October 26

Chinese Chat Initial Reflection

LO 1 Identifying own strengths and develop areas for personal growth

Chinese Chat has always been one of my favourite activities – I joined in middle school, and have been helping younger kids with their Chinese since then. As I have spent my early years in China, my Chinese skill is sufficient for providing extracurricular help to second language learners, I love the language, and the challenge of teaching is strangely addicting – I think these are the reasons why I signed up for Chinese Chat year after year.

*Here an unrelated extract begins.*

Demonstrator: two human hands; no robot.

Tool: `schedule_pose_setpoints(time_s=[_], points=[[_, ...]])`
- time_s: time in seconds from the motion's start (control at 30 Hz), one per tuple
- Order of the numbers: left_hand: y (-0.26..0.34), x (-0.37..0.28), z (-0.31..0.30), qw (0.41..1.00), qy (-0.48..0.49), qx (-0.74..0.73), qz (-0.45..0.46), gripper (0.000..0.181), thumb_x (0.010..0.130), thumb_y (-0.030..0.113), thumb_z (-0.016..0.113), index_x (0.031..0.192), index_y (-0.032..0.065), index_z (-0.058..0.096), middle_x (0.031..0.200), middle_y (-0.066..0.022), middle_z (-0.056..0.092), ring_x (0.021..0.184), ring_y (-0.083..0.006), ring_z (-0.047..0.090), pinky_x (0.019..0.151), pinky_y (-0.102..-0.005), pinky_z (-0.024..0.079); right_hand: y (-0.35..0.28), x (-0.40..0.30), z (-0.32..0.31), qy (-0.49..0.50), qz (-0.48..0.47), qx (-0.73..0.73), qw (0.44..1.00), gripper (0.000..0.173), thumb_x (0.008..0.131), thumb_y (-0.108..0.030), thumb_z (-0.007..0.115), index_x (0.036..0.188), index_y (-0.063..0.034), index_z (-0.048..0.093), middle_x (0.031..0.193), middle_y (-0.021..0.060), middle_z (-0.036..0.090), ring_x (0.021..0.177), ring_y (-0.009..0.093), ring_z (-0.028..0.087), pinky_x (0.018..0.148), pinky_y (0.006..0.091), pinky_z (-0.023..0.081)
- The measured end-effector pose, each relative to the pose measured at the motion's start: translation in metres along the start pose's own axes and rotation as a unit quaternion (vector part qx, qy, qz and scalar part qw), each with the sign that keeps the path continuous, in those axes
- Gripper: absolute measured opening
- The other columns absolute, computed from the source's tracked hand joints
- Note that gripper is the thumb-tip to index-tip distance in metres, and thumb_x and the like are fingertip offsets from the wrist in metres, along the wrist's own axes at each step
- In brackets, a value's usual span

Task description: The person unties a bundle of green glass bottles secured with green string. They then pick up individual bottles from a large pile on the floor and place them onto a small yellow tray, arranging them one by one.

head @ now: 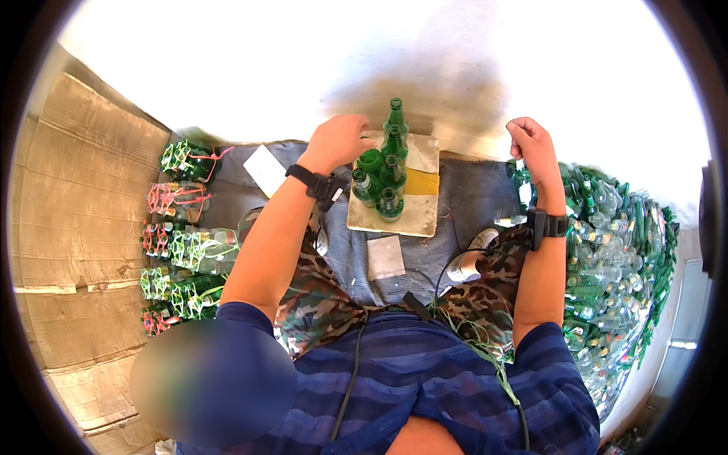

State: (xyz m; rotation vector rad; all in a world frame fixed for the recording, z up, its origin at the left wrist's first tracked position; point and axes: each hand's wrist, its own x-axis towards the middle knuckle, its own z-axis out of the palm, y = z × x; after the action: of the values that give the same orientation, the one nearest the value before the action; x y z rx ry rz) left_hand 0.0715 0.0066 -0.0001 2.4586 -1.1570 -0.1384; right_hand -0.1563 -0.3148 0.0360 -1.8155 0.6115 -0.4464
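Observation:
My left hand (338,142) is at the left side of a group of upright green glass bottles. Its fingers curl around the neck of a green bottle (371,162) and hide most of that neck. Beside it stand several more bottles, among them a tall one at the back (396,116) and one at the front (390,206). They rest on a worn pale board (424,213) with a yellow strip. Out to the right, my right hand (532,143) has its fingers closed at the top of another green bottle (525,185), which bears a white label.
A large heap of green and clear bottles (608,267) fills the right side. Bundles of bottles tied with red and green string (202,250) line the left, beside cardboard (85,227). A square tile-like piece (385,257) lies between my feet, and a white sheet (265,170) lies left.

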Motion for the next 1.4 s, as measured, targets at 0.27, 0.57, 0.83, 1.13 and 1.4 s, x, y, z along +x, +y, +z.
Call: schedule_pose_setpoints(time_s=[0.27, 0.57, 0.83, 1.13, 1.4], points=[[-0.024, 0.011, -0.001, 1.000, -0.008, -0.013, 0.017, 0.041, 0.084, 0.031, 0.074, 0.109, -0.0014, 0.073, 0.101, -0.0225, 0.074, 0.096, -0.0378, 0.071, 0.084, -0.0439, 0.056, 0.021, 0.022, -0.019, 0.054, -0.003, 0.114, 0.992, 0.019, 0.097, -0.024, 0.070, 0.099, -0.0052, 0.069, 0.075, -0.0013, 0.059, 0.065, 0.008, 0.055, 0.058, 0.0252, 0.047], [-0.022, 0.020, -0.028, 0.998, 0.003, -0.060, -0.017, 0.042, 0.090, 0.025, 0.075, 0.119, -0.0056, 0.070, 0.110, -0.0211, 0.075, 0.101, -0.0282, 0.072, 0.091, -0.0369, 0.055, 0.013, -0.032, -0.089, 0.136, -0.043, 0.414, 0.899, 0.009, 0.097, -0.013, 0.066, 0.096, -0.0037, 0.065, 0.075, 0.0018, 0.058, 0.060, 0.013, 0.055, 0.053, 0.0260, 0.046], [-0.071, 0.027, -0.062, 0.967, 0.064, -0.229, -0.092, 0.040, 0.096, 0.028, 0.071, 0.126, 0.0016, 0.070, 0.106, -0.0064, 0.073, 0.097, -0.0156, 0.069, 0.078, -0.0297, 0.050, 0.067, -0.114, -0.151, 0.247, -0.036, 0.529, 0.811, 0.011, 0.100, -0.014, 0.062, 0.101, -0.0037, 0.061, 0.072, -0.0029, 0.050, 0.063, 0.010, 0.047, 0.055, 0.0251, 0.040], [-0.097, 0.003, -0.057, 0.941, 0.107, -0.276, -0.164, 0.035, 0.096, 0.032, 0.071, 0.116, 0.0036, 0.072, 0.096, -0.0021, 0.072, 0.090, -0.0126, 0.067, 0.077, -0.0283, 0.048, 0.239, -0.223, -0.175, 0.361, 0.138, 0.535, 0.752, 0.011, 0.101, -0.014, 0.061, 0.093, -0.0073, 0.059, 0.067, -0.0034, 0.049, 0.057, 0.010, 0.049, 0.049, 0.0255, 0.038], [-0.099, 0.010, -0.045, 0.954, 0.080, -0.235, -0.167, 0.033, 0.096, 0.030, 0.070, 0.117, 0.0048, 0.071, 0.097, -0.0022, 0.072, 0.083, -0.0106, 0.067, 0.067, -0.0260, 0.045, 0.454, -0.315, -0.118, 0.498, 0.353, 0.560, 0.560, 0.019, 0.097, -0.009, 0.061, 0.081, -0.0098, 0.052, 0.060, 0.0008, 0.049, 0.048, 0.014, 0.045, 0.043, 0.0278, 0.040]])
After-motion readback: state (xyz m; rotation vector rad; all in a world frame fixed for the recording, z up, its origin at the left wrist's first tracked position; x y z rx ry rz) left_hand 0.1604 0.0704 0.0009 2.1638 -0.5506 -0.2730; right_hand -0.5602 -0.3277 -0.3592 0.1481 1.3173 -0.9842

Ever since I joined the activity, I knew that I’m not a natural born teacher – mentees get bored, they get distracted, they get nothing done, and they often need motivation – much like myself and my classmates on a bad day, actually. However, I also realised that with constant and persistence, improvement is actually possible – last year, when my mentee did well on a test, I was so unreasonably and euphorically happy. I hope my new mentee and I will be able to achieve that this year.

One of the key things I need to focus on is organisation. Although I have no problem organising myself, I sometimes feel unjustified in telling other people to do things, and sometimes the amount of choices I give mentees can be distracting, (what do you want to do today? flashcards? pictionary? how much time do you need before I test your writing?) and they may learn better if I made the minor decisions for them. However, I think I should continue letting them decide on the new words to learn, since they will pick words that they’ll actually use, as opposed to me teaching them words that aren’t relevant to their lives. If I was a mentee, I would also expect to be told what to do – since the mentor has a ‘toolbox’ of games and activities, it would make the most sense for them to plan the lesson. Another thing I need to work on is to stop making irrelevant jokes and going off tangent – these are the result of my attempts on using humor to engage mentees. However, they seem to cut into the flow of the lesson. I think learning happens best by a continuous grappling of ideas. Gaps in the lesson plan are also quite dangerous – I’ve sat in classes that ran wild when the teacher was looking for her resources – I’ll make sure this never happens to me by writing a lesson plan. (link to my lesson planning document) I didn’t have much of a lesson plan on the first session, as I was trying to get to know the mentee’s abilities. (comprehension seems fine, vocab range could be greater, writing could be improved) Next session, I should try to find out more about the expectations of his course, so I’ll know what (ie sentences, writing, phrases) to drill him on.

I feel that the Chinese Chat has helped me become more skilful in teaching, and I think these skills will continued to be honed throughout the next two years.